3 April 2025

ClosePrevious CloseChange
Australian 3-year bond (%)3.5673.729-0.162
Australian 10-year bond (%)4.2354.384-0.149
Australian 30-year bond (%)4.8314.94-0.109
United States 2-year bond (%)3.7253.904-0.179
United States 10-year bond (%)4.0554.195-0.14
United States 30-year bond (%)4.4844.551-0.067

LOCAL BOND MARKETS

Australia’s 10-year government bond yield fell 13 bps to around 4.27%, its lowest level in a month, as investors sought safe-haven assets after U.S. President Donald Trump unveiled massive increases in tariffs, deepening a global trade war that could hurt economic growth.

The broad expectation amongst economists, and indeed the market, is the Trump announcement will lead to a more dovish monetary policy stance in the near term from the RBA. The RBA could be more concerned about the indirect impacts to confidence, particularly ongoing uncertainty that affects global business investment and funding flows. The transmission channel for the RBA would be through potentially tighter financial conditions and less domestic business investment on the part of firms. The RBA would also potentially be on the lookout for lower household spending and higher precautionary savings.

Indeed, Traders have turbocharged bets for an interest rate cut next month on worries about a global economic recession. Money markets are fully priced for the Reserve Bank to reduce policy by a quarter of a point in May, taking the cash rate to 3.85 per cent. They had ascribed a chance of about 70 per cent before the announcement. Traders now expect a total of 90 basis points of easing over the next 12 months, equivalent to between three and four rate reductions. They had previously anticipated between two and three rate cuts. The market is pricing a global recession risk.

By sheer coincidence, the RBA released its Financial Stability Review yesterday. While the document was written prior to the tariff release, the RBA warns that US trade policies and nations’ responses could have a “chilling effect” on global business investment and household spending. But here’s the point – the actual tariff levels were higher than expected by the market and particularly hard on important Australian Asian export markets.
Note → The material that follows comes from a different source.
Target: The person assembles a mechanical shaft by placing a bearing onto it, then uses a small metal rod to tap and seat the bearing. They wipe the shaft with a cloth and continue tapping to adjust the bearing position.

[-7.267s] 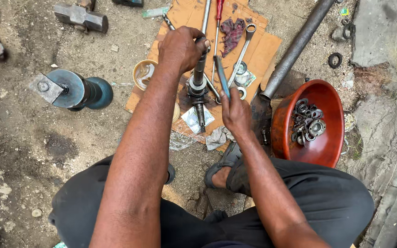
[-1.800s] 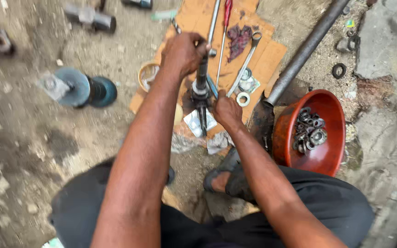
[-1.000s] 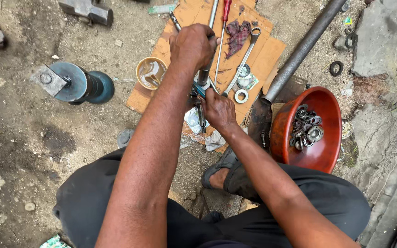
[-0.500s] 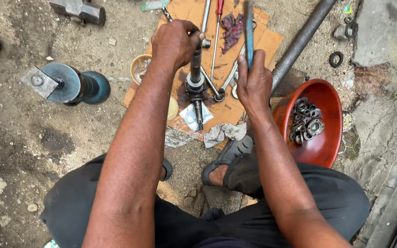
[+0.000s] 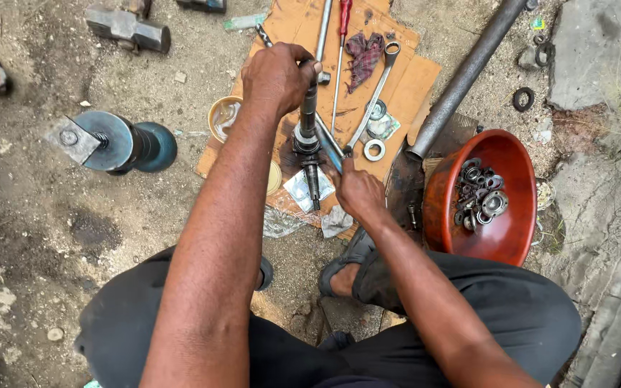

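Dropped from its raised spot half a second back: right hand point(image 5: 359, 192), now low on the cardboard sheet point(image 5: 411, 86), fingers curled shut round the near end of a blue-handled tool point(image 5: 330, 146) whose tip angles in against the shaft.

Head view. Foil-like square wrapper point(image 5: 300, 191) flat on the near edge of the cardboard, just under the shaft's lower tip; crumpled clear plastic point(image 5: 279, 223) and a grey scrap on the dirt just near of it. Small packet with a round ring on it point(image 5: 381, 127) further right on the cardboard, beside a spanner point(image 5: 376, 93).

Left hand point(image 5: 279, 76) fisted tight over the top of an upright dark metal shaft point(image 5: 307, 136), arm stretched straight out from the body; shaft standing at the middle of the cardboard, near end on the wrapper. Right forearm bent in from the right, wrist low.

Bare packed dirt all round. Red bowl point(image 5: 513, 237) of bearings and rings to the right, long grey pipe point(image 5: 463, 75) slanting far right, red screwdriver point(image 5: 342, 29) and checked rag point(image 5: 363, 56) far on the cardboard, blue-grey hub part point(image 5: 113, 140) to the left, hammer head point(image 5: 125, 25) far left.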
Economic data wise, fresh data showed Australian industrial activity contracted further in March, weighed down by uncertainties surrounding US tariffs and domestic politics.

US BOND MARKETS

In short, bond markets were the big winner, but the reactions show that growth concerns trumped (excuse the pun) any inflationary concerns. That is, the reaction is one of recession risk rather than stagflation risk.  Still, US inflation risks arising from tariffs have led Morgan Stanley’s economists to push back their call for the next Fed rate cut from June to early 2026. They see a terminal rate of 2.50% to 2.75%.

The yield on benchmark Treasuries fell briefly below 4% for the first time since October as Wall Street fretted that the US economy will end up worse off from President Donald Trump’s trade war. Ten-year yields declined as much as 13 basis points on Thursday to dip below 4%, the lowest level since before Trump was elected last year. Meanwhile, money markets priced in a 50% chance of the Fed delivering four quarter-point rate reductions this year, a scenario that wasn’t even contemplated on Wednesday.

Similarly, the concerns on economic growth drove a fierce rally in global bond markets, with yields on European and UK bonds also plunging. Similarly, traders ramped up wagers on monetary easing from the European Central Bank and the Bank of England, increasing the chances that both deliver three more cuts.

On the economic front, the Institute for Supply Management index showed that US service providers expanded in March at the slowest pace in nine months. Additionally, services employment sank by 7.7 points, the most in nearly five years, to 46.2, with the decline attributed to reductions related to reduced business rather than layoffs.

On Friday, there will be 2 things the market will focus on. There will be a speech on the economic outlook by Federal Reserve chairman Jerome Powell and the US March payroll data will be released at 11.30pm on Friday.